Up <政権に不都合>な言論が,検閲対象 作成: 2008-05-24
更新: 2008-05-24


    検閲 (削除) の対象になる言論は,<政権に不都合>な言論である。
    悠久の視点から政権を批判するような言論,たとえば「政治は失敗の繰り返しである」みたいのは,検閲の対象にはならない。
    また,過ぎたことを蒸し返す形の政権批判も,検閲の対象にはならない。時効ということである。
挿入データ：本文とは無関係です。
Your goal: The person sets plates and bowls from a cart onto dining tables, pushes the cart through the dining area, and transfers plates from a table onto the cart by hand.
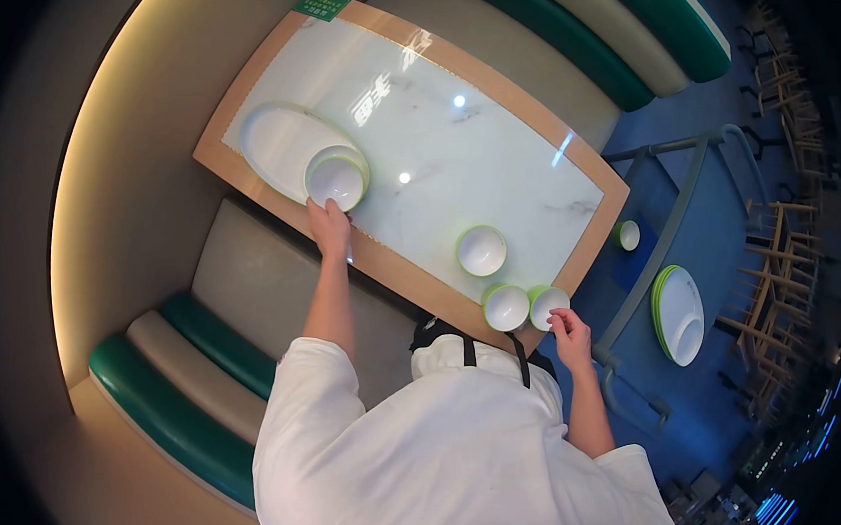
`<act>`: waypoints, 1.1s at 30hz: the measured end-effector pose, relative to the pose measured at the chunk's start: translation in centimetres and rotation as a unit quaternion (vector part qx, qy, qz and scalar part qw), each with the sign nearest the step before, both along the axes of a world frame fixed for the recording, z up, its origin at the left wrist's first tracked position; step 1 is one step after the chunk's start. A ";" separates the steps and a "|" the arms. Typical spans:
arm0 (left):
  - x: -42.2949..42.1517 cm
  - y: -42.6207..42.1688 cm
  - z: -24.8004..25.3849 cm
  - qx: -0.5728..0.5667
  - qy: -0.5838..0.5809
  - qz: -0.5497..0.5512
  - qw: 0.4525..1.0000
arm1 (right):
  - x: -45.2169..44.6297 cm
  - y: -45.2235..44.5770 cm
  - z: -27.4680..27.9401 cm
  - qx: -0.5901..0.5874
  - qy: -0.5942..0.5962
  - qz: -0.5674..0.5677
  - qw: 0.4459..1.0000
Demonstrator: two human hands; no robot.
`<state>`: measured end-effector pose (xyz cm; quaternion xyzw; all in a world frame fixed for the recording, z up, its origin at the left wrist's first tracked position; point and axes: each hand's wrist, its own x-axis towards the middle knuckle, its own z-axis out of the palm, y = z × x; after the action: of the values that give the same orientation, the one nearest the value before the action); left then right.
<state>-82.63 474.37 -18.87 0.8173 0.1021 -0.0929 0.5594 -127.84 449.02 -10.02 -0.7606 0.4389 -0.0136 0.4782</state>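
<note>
Left hand (330, 227) and right hand (567, 336), each at a green-and-white bowl on a wood-edged, marble-patterned table (519, 153).

At left, an oval serving plate (272, 147) lies on the tabletop, with the plate-side bowl (336, 183) over its near end; the left hand grasps this bowl at its near rim. Toward the table's near right corner come three more: a lone bowl (482, 251), then, closer to the person, a middle bowl (507, 309) just beside the corner bowl (548, 310). The right hand's fingertips meet the corner bowl's rim; I cannot tell whether they pinch it. Farther right, a railed blue trolley (677, 216) bears a small bowl (629, 235) and stacked oval plates (682, 311).
</note>
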 end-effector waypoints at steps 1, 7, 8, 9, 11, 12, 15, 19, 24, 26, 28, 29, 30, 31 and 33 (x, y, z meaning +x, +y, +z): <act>1.1 0.7 -0.7 0.046 0.019 -0.004 0.999 | 0.1 0.0 0.1 0.000 -0.004 0.000 1.000; 3.6 2.7 -5.0 0.158 -0.029 -0.031 0.987 | -0.9 1.0 2.2 -0.066 0.011 0.003 0.998; 4.2 4.3 -7.8 0.228 -0.098 -0.075 0.966 | -2.0 0.9 1.5 -0.070 0.011 -0.014 0.997; 5.5 6.4 -12.3 0.221 -0.080 -0.116 0.965 | -2.6 0.8 1.7 -0.073 0.026 -0.036 0.996; 6.2 6.3 -11.5 0.193 -0.058 -0.119 0.972 | -4.0 -0.1 2.4 -0.096 0.022 -0.057 0.993; 8.2 7.6 -15.9 0.218 -0.072 -0.100 0.968 | -3.6 -0.5 4.4 -0.104 0.038 -0.069 0.991; 9.0 6.7 -15.7 0.178 -0.108 -0.078 0.975 | -6.3 -2.0 6.7 -0.179 -0.037 -0.141 0.973; 5.5 3.0 -5.3 0.066 0.092 -0.026 0.993 | -9.9 -5.8 8.9 -0.257 -0.059 -0.212 0.941; -0.8 1.4 0.0 0.066 0.040 0.041 0.996 | -18.9 -10.8 5.8 -0.232 -0.073 -0.432 0.869; -4.0 0.9 0.9 0.064 0.031 0.024 0.997 | -23.1 -12.6 4.1 -0.193 -0.069 -0.510 0.836; -7.5 0.0 -1.5 0.019 0.033 0.017 0.999 | -26.3 -14.2 3.4 -0.113 -0.046 -0.547 0.828; -9.8 -0.2 -2.8 -0.028 0.041 0.012 0.999 | -28.1 -15.2 2.9 -0.038 -0.016 -0.576 0.816; -12.3 -1.2 -3.2 -0.040 0.029 -0.001 0.999 | -30.6 -16.3 1.2 0.036 0.002 -0.555 0.831; -14.9 -2.4 -2.8 -0.047 0.014 -0.017 0.999 | -32.0 -17.0 0.4 0.050 -0.001 -0.548 0.835; -20.2 -4.3 -0.7 -0.057 -0.003 -0.069 0.996 | -34.1 -18.8 -0.9 0.189 -0.027 -0.544 0.817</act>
<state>-102.87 470.12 -19.60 0.7894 0.0384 -0.1350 0.5976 -161.89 430.17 -10.90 -0.2923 0.7622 -0.2090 0.5385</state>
    <政権に不都合>な言論とは,昨日・今日の暴かれてはまずいことを突く言論である。

    この押さえは重要である。
    政権は,目先のことに自分の死活を見る。
    そして,この目先のことのしのぎを,最も優先する。──ロングスパンで考えることになる国の死活の問題は,はるか後方に引っ込められる。

    実際,このことは,人情としてよくわかる。
    自分と世界を秤にかければ,自分の方が重いのである。


    世の中は,「自分と世界を秤にかければ,自分の方が重い」ところの個が生き合っている。 政権に就くのも,この「自分と世界を秤にかければ,自分の方が重い」ところの者である。
    そこで,政治理論として,「政権は絶えず批判に曝されねばならない」ができてくる。 ──すなわち,デモクラシーである。

    デモクラシーは,「自分と世界を秤にかければ,自分の方が重い」をやってしまう政権に対し,彼らの「昨日・今日の暴かれてはまずいこと」を突く言論をつくる。
    政権も,自分の「昨日・今日の暴かれてはまずいこと」を他から突かれることで,これから解放される。 実際,このように他から突かれることが無ければ,自ら泥沼を深くし奈落に落ちていく。

     註 : この理屈は,「法人化」の国立大学の執行部には,理解が難しいかも知れない。 しかし,しっかり学習して欲しい。